Internet Archives

Internet Archive: an attempt to take "snapshots" of the billions of web pages that come into existence (and disappear) every year.

LOCKSS (Lots of Copies Keeps Stuff Safe): a peer-to-peer technology application designed to insure the long-term survival of digital media of all types.

British Library--Online Gallery: digital surrogates sampling a range of the library's collected texts and objects.  The most ambitious and completely imaged are the "Virtual Books."  Most are medieval, but the collection includes some modern manuscript works by William Blake, Wolfgang Mozart, Lewis Carroll, and Jane Austen. Readers must download a Microsoft application before the "Turning the Pages" software can operate.

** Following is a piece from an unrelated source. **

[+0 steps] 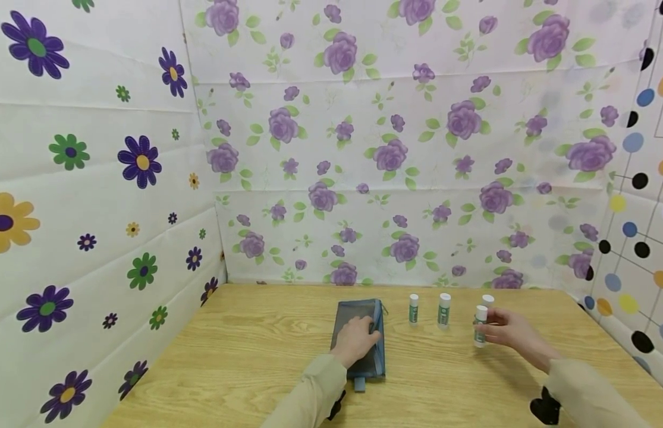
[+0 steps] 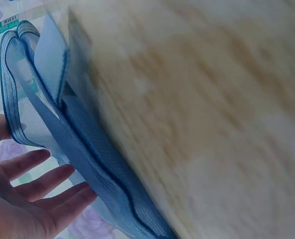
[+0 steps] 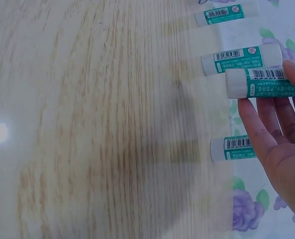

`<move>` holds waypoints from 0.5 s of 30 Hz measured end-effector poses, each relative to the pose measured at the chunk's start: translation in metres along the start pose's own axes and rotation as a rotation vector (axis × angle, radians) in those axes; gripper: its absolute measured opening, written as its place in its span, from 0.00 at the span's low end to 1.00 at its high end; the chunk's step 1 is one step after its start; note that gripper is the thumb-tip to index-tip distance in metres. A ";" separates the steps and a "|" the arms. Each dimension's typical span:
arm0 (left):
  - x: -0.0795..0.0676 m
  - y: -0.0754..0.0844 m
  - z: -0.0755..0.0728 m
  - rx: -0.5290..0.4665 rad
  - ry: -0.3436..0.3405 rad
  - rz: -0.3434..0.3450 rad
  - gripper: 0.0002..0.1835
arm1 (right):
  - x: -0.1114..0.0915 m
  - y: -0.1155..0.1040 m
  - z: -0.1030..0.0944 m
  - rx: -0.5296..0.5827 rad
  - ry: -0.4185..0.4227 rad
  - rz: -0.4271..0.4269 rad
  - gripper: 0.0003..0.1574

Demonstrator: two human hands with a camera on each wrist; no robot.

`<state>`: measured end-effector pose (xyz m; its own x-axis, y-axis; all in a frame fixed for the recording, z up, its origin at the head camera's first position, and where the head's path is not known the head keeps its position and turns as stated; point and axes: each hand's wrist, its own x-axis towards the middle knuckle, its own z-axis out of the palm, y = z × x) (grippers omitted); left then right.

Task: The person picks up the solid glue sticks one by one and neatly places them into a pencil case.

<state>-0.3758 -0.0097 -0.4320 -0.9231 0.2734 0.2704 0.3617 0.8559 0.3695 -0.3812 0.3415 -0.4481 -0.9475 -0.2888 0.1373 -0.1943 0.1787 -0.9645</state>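
Observation:
A blue mesh zipper pouch (image 1: pixel 358 365) lies on the table, and my left hand (image 1: pixel 356 340) rests on it. In the left wrist view, the fingers of that hand (image 2: pixel 43 194) reach loosely against the pouch (image 2: pixel 82 129), with the thumb by its edge. My right hand (image 1: pixel 515 334) pinches a white and green glue stick (image 1: pixel 480 327) between thumb and fingers, upright. Another glue stick (image 1: pixel 487 301) stands just behind it, partly hidden. Two more, a smaller glue stick (image 1: pixel 414 309) and a thicker glue stick (image 1: pixel 444 310), stand upright between the pouch and my right hand.
The wooden table (image 1: pixel 245 351) ends at a flower-printed cloth backdrop (image 1: pixel 390 238). Patterned cloth walls rise on the left (image 1: pixel 96 196) and the right (image 1: pixel 625 267).

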 end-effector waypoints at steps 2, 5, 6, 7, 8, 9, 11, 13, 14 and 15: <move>0.001 0.000 0.001 -0.007 0.016 -0.002 0.19 | -0.008 -0.023 0.012 -0.007 0.024 0.055 0.26; 0.001 0.000 0.002 -0.028 0.034 -0.004 0.17 | -0.016 -0.051 0.028 0.007 0.060 0.141 0.28; 0.001 0.000 0.002 -0.036 0.039 -0.006 0.17 | -0.017 -0.056 0.030 0.022 0.060 0.151 0.29; 0.001 0.000 0.002 -0.041 0.045 -0.008 0.16 | -0.018 -0.060 0.033 0.026 0.065 0.163 0.29; 0.001 0.001 0.002 -0.047 0.051 -0.010 0.16 | -0.019 -0.063 0.035 0.030 0.066 0.171 0.29; 0.002 0.001 0.002 -0.057 0.059 -0.011 0.15 | -0.019 -0.064 0.036 0.032 0.064 0.174 0.29; 0.002 0.002 0.001 -0.073 0.072 -0.014 0.13 | -0.017 -0.063 0.037 0.039 0.064 0.173 0.29; 0.002 0.004 0.001 -0.096 0.085 -0.014 0.12 | -0.015 -0.061 0.037 0.038 0.058 0.165 0.29; 0.002 0.004 0.000 -0.106 0.091 -0.014 0.12 | -0.014 -0.059 0.036 0.036 0.055 0.156 0.28; 0.002 0.004 0.000 -0.117 0.097 -0.011 0.12 | -0.013 -0.056 0.036 0.026 0.046 0.137 0.27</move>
<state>-0.3758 -0.0055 -0.4300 -0.9120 0.2157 0.3488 0.3698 0.8002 0.4721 -0.3491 0.3013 -0.4037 -0.9755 -0.2197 0.0134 -0.0559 0.1886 -0.9805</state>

Library of Congress--American Memory: a range of American artifacts partially or fully digitized.  The "literature" section is tiny compared with the British Library's "Virtual Books" collection.  Two extensive MS collections cover Zora Neale Hurston and Walt Whitman, but the others are relatively unknown C19 authors.  The "manuscript" collection also includes some work by literary figures.

World Digital Library: an (insanely?) ambitious UNESCO project which holds digital surrogates from 8000 BCE to the current year, and from nine geographical regions covering most of the Earth.  Maps and visual art appear to constitute the bulk of the collection at the moment (8/2009).

The Oxyrhynchus Papyri: half a million pieces of papyrus manuscript found in the early Twentieth Century in an ancient midden heap at Oxyrhynchus, south of the Egyptian city of Memphis.  Most texts are Greek, the language spoken by the Ptolemaic rulers of Egypt after the fragmentation of Alexander's Macedonian empire, and they have added important works to the study of the early history of Christianity and of the works of Greek secular authors.  They were removed to the University of Oxford where they are still being studied.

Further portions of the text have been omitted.